For the data that follows, state how many lines hold the string "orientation", giving the number by itself.

───── Exercise data

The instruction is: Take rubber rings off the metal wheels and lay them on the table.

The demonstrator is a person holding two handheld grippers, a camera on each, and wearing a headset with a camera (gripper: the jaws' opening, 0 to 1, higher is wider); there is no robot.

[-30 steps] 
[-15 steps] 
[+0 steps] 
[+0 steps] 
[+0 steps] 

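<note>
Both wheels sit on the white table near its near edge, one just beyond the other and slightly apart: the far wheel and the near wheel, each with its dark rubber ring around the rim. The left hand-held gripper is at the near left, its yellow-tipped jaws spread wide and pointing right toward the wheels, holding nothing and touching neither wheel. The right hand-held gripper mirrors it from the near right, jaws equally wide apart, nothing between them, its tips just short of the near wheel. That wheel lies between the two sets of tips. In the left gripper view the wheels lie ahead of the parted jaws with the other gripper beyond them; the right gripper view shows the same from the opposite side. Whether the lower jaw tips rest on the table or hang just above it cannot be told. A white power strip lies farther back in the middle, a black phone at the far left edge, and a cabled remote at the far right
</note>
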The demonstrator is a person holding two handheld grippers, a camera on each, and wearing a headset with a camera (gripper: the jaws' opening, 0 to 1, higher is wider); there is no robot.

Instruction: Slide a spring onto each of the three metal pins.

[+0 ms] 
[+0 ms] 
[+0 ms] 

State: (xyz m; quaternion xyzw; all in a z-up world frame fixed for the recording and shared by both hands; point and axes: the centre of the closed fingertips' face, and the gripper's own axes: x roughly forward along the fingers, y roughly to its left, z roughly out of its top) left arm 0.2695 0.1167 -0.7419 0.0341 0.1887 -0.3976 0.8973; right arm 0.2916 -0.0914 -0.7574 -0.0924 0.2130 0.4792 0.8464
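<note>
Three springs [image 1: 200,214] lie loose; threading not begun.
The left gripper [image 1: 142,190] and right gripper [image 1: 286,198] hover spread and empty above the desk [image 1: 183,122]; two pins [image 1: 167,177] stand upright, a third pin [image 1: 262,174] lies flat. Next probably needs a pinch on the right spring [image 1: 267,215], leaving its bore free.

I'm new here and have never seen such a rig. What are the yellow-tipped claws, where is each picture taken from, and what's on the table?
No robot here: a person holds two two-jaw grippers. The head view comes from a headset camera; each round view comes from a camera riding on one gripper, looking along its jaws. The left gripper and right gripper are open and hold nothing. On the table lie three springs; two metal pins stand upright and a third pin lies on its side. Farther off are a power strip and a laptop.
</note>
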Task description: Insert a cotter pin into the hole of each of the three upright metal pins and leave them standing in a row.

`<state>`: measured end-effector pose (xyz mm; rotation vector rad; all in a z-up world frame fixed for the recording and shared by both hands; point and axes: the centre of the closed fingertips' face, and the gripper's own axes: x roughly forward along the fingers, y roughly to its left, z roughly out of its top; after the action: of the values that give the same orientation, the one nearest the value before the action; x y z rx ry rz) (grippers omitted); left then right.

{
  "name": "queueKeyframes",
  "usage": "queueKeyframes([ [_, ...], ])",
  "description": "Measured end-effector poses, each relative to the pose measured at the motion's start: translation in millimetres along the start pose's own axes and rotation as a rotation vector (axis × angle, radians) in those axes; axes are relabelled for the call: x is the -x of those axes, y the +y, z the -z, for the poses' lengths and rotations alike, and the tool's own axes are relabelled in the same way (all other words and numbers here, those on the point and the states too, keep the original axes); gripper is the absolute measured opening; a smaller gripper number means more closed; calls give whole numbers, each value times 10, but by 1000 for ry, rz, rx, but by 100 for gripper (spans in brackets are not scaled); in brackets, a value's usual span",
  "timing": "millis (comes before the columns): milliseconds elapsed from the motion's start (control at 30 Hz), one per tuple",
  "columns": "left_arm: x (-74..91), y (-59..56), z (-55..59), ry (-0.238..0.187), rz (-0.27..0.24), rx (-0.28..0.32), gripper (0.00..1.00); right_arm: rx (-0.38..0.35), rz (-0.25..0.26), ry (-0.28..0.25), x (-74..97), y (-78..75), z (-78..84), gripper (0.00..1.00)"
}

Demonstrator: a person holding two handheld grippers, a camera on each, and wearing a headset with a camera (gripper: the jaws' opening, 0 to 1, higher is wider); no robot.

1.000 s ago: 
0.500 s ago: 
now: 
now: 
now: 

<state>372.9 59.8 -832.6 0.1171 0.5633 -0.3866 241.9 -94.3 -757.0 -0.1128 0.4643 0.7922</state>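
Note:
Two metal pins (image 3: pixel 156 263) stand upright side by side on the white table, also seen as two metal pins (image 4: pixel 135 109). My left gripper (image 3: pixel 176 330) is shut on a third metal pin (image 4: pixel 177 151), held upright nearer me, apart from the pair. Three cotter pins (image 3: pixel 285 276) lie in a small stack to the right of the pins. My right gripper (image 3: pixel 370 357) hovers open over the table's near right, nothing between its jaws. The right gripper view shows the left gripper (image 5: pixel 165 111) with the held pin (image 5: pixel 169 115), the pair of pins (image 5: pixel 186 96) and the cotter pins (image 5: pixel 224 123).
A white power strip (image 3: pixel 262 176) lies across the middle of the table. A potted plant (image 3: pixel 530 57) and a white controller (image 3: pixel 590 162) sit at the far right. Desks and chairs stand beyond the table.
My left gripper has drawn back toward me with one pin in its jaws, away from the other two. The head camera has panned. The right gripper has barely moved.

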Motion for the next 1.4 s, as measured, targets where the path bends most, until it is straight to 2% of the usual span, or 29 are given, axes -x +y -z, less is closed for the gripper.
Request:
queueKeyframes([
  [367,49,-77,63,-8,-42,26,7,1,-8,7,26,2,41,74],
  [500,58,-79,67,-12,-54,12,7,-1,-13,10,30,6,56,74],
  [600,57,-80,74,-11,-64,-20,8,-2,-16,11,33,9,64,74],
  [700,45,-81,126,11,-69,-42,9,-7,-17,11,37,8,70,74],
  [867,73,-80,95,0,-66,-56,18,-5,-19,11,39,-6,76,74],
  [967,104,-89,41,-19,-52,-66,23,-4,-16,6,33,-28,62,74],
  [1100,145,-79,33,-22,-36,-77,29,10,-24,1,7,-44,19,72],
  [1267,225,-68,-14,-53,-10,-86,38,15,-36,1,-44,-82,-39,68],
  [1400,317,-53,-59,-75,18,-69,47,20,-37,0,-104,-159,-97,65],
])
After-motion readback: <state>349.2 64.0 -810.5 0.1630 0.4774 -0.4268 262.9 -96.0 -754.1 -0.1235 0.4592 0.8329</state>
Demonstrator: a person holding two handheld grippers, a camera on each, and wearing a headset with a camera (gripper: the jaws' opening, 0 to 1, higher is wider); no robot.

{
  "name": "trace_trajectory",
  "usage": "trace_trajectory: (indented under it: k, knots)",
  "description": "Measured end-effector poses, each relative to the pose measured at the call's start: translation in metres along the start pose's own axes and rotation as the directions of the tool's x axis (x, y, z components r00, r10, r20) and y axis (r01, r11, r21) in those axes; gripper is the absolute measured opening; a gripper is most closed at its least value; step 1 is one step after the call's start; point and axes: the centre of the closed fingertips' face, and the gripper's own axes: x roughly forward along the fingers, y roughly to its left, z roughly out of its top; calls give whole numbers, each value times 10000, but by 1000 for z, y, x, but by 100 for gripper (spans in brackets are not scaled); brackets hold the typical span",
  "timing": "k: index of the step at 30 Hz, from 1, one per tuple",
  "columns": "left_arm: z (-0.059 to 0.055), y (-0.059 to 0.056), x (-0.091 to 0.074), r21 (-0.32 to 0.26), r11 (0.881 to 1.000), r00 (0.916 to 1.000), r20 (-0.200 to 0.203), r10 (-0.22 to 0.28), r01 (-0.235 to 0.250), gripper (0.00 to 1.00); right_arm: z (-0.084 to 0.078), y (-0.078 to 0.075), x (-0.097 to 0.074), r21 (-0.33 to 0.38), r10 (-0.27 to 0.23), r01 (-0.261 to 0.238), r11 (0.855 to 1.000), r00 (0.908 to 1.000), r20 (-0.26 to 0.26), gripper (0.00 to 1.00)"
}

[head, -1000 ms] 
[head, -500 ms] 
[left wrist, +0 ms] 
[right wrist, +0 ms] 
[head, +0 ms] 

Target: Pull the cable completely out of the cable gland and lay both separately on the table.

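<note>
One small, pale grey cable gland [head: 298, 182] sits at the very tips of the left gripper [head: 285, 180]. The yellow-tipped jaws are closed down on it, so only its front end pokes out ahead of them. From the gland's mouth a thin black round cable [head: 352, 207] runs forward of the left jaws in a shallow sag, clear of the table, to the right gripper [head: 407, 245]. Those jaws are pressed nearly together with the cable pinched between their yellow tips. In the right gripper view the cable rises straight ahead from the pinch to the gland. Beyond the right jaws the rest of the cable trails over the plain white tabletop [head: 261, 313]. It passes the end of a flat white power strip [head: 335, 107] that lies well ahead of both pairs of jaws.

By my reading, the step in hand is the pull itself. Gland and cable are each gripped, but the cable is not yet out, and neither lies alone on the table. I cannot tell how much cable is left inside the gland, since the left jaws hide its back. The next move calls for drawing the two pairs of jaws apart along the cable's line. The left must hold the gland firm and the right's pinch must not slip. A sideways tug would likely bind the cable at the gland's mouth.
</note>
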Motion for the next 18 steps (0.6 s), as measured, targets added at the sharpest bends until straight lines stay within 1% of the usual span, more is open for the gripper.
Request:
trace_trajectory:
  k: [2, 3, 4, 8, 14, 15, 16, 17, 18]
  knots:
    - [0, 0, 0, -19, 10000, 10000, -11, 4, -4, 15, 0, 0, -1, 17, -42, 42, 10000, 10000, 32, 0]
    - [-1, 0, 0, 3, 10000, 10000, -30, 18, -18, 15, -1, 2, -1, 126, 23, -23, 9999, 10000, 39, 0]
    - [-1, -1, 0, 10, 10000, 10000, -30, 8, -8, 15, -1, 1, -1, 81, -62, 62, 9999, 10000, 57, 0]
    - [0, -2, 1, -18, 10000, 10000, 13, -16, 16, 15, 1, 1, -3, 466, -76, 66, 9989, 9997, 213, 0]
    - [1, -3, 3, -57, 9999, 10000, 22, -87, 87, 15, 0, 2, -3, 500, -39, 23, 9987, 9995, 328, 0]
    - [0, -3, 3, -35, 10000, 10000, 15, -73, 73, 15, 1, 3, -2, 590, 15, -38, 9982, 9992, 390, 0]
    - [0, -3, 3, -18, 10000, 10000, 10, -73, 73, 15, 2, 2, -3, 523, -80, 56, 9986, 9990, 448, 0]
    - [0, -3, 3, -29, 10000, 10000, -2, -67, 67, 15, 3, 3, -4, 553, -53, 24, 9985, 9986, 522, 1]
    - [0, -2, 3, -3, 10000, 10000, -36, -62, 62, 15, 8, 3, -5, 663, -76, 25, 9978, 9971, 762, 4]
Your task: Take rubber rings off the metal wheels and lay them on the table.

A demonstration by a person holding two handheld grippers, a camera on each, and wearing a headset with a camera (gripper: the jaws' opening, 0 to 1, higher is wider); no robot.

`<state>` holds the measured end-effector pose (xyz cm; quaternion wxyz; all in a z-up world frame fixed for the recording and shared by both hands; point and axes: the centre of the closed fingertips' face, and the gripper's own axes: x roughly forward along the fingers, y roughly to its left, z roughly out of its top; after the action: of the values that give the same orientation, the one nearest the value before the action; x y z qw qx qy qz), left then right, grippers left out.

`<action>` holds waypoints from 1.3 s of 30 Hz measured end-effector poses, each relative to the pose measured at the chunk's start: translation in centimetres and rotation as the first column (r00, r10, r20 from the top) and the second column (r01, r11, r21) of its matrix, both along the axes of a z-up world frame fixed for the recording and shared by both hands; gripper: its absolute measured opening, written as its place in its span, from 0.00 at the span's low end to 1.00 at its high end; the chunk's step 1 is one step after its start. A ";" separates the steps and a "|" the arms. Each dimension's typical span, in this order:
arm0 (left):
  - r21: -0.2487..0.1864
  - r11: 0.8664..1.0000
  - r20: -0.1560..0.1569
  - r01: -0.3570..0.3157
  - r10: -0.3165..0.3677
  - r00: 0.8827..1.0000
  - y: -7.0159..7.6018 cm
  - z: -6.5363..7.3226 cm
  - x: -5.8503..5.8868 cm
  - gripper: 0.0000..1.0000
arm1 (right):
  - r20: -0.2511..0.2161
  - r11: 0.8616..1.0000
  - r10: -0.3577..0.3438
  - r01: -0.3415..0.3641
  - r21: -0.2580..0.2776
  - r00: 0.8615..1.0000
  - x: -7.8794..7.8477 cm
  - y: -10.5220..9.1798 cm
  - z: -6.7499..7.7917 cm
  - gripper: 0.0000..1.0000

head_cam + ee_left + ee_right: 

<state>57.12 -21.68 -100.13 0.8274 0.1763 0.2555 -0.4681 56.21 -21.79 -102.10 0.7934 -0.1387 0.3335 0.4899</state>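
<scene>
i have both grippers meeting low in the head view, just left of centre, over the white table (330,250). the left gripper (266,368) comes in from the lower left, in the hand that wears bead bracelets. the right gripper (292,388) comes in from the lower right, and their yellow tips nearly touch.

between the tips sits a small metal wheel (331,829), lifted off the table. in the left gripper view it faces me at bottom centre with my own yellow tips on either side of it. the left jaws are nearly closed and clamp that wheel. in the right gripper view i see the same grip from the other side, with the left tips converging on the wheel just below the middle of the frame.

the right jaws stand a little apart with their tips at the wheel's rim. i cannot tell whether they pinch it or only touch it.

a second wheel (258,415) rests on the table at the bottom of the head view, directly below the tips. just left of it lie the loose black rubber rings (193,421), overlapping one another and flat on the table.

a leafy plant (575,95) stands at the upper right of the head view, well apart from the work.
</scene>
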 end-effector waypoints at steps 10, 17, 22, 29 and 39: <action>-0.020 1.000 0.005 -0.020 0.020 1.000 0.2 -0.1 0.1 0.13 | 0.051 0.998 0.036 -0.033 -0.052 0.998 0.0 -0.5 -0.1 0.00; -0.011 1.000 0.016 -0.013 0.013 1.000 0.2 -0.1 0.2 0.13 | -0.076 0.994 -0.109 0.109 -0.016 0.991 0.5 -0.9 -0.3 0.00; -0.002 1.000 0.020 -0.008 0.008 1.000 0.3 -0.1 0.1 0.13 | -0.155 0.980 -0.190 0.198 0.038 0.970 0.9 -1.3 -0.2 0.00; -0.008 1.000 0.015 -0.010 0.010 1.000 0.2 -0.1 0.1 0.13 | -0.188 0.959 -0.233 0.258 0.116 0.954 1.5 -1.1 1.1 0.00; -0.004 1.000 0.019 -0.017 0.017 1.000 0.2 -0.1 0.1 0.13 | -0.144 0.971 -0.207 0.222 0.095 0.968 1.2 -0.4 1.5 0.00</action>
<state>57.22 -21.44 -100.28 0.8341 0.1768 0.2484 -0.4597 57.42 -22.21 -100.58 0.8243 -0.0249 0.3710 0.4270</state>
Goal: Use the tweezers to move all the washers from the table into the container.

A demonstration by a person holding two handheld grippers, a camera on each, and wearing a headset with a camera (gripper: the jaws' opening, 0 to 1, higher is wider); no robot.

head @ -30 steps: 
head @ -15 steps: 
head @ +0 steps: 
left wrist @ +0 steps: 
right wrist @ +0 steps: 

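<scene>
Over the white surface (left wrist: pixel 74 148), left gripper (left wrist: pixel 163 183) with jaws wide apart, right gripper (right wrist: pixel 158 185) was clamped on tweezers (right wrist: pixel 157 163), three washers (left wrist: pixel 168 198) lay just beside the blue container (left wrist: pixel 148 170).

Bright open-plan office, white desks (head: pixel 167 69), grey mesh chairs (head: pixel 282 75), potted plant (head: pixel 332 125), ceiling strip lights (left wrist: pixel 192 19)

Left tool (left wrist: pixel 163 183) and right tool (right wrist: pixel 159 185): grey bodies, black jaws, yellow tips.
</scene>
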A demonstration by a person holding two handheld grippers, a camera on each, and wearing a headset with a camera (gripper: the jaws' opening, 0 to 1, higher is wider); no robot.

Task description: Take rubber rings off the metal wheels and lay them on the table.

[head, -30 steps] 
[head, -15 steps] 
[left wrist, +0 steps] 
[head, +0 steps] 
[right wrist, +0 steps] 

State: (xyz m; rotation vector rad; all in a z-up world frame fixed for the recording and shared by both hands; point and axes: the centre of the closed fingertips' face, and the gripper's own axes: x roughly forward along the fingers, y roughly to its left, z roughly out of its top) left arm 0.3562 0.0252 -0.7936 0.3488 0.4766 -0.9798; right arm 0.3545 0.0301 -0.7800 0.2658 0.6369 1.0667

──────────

Solution: 2